The Advanced Maryland Automatic Network Disk Archiver (AMANDA)
AMANDA is a client/server based backup application produced by the University of Maryland. By having a client/server architecture, a single backup server (normally a fairly powerful system with a great deal of free space on fast disks and configured with the desired backup device) can back up many client systems, which need nothing more than the AMANDA client software.
This approach to backups makes a great deal of sense, as it concentrates those resources needed for backups in one system, instead of requiring additional hardware for every system requiring backup services. AMANDA's design also serves to centralize the administration of backups, making the system administrator's life that much easier.

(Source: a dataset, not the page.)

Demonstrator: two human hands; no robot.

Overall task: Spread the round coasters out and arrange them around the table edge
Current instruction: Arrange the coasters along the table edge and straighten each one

The AMANDA server manages a pool of backup media and rotates usage through the pool in order to ensure that all backups are retained for the administrator-dictated retention period. All media is pre-formatted with data that allows AMANDA to detect whether the proper media is available or not. In addition, AMANDA can be interfaced with robotic media changing units, making it possible to completely automate backups.
AMANDA can use either tar or dump to do the actual backups (although under Red Hat Linux using tar is preferable, due to the issues with dump raised in Section 8.4.2.3 dump/restore: Not Recommended!). As such, AMANDA backups do not require AMANDA in order to restore files — a decided plus.
In operation, AMANDA is normally scheduled to run once a day during the data center's backup window. The AMANDA server connects to the client systems and directs the clients to produce estimated sizes of the backups to be done. Once all the estimates are available, the server constructs a schedule, automatically determining the order in which systems are to be backed up.
Once the backups actually start, the data is sent over the network from the client to the server, where it is stored on a holding disk. Once a backup is complete, the server starts writing it out from the holding disk to the backup media. At the same time, other clients are sending their backups to the server for storage on the holding disk. This results in a continuous stream of data available for writing to the backup media. As backups are written to the backup media, they are deleted from the server's holding disk.
Once all backups have been completed, the system administrator is emailed a report outlining the status of the backups, making review easy and fast.
Should it be necessary to restore data, AMANDA contains a utility program that allows the operator to identify the file system, date, and file name(s). Once this is done, AMANDA identifies the correct backup media and then locates and restores the desired data. As stated earlier, AMANDA's design also makes it possible to restore data even without AMANDA's assistance, although identification of the correct media would be a slower, manual process.
This section has only touched upon the most basic AMANDA concepts. If you would like to do more research on AMANDA, you can start with the amanda(8) man page.
The .gz extension is traditionally used to signify that the file has been compressed with gzip. Sometimes .tar.gz is shortened to .tgz to keep file names reasonably sized.